* TASK DESCRIPTION
Restate word for word each line of the data, starting at the one containing "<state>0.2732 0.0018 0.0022" and running through the last.

-- Opening Marker --

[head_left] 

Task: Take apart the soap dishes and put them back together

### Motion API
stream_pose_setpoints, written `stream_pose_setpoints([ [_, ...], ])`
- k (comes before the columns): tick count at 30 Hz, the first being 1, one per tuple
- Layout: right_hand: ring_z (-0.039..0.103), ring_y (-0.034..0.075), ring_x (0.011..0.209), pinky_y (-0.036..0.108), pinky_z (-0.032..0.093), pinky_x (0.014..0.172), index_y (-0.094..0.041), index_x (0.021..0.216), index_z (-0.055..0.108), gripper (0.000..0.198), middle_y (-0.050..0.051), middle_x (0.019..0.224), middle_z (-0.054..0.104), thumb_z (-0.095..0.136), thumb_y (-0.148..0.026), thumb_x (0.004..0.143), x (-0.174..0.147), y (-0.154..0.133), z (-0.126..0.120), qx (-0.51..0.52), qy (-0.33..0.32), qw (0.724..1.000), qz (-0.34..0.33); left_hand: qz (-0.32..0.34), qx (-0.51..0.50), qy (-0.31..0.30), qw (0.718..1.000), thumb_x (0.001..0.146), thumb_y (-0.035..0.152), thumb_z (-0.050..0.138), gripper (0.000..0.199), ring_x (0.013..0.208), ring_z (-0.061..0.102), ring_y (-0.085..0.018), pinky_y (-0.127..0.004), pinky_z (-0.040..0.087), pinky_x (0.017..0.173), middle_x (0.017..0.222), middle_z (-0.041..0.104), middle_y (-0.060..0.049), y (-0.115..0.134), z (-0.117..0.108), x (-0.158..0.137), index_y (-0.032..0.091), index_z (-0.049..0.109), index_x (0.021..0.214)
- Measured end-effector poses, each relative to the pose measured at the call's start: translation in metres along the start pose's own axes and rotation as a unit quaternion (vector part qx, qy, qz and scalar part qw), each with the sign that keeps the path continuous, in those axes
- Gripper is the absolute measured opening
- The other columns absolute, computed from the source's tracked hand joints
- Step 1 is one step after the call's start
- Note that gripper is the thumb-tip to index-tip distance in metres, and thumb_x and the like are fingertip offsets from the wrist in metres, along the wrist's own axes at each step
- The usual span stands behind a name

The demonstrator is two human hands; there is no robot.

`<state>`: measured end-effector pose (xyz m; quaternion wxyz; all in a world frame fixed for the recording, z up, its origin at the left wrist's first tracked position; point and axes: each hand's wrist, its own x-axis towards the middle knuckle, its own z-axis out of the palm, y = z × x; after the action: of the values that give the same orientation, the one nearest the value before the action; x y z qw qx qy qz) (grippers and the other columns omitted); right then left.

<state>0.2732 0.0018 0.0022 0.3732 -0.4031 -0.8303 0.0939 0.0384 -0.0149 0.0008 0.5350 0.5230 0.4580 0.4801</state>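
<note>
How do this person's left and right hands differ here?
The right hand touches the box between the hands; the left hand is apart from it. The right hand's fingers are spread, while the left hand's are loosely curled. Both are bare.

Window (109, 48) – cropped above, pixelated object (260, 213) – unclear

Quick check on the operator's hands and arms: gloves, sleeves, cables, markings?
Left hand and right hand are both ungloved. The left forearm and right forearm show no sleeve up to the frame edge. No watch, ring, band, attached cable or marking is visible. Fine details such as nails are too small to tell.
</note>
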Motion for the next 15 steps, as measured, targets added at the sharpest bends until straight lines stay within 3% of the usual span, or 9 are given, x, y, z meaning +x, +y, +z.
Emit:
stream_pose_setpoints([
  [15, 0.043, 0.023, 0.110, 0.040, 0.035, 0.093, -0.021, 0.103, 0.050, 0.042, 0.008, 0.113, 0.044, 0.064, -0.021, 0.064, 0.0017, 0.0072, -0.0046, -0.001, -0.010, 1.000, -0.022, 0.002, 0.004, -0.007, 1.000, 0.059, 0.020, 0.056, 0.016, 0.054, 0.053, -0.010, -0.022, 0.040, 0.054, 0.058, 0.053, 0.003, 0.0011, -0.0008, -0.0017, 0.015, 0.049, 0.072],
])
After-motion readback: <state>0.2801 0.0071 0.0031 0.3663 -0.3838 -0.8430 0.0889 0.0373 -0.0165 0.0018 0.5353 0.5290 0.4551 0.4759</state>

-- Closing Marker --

* ANSWER BELOW
<state>0.2732 0.0018 0.0022 0.3732 -0.4031 -0.8303 0.0939 0.0384 -0.0149 0.0008 0.5350 0.5230 0.4580 0.4801</state>
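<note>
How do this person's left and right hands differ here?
The right hand touches the box between the hands; the left hand is apart from it. The right hand's fingers are spread, while the left hand's are loosely curled. Both are bare.

Window (109, 48) – cropped above, pixelated object (260, 213) – unclear

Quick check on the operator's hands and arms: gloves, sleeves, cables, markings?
Left hand and right hand are both ungloved. The left forearm and right forearm show no sleeve up to the frame edge. No watch, ring, band, attached cable or marking is visible. Fine details such as nails are too small to tell.
</note>
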Motion for the next 15 steps, as measured, targets added at the sharpest bends until straight lines stay within 3% of the usual span, or 9 are given, x, y, z meaning +x, +y, +z.
Emit:
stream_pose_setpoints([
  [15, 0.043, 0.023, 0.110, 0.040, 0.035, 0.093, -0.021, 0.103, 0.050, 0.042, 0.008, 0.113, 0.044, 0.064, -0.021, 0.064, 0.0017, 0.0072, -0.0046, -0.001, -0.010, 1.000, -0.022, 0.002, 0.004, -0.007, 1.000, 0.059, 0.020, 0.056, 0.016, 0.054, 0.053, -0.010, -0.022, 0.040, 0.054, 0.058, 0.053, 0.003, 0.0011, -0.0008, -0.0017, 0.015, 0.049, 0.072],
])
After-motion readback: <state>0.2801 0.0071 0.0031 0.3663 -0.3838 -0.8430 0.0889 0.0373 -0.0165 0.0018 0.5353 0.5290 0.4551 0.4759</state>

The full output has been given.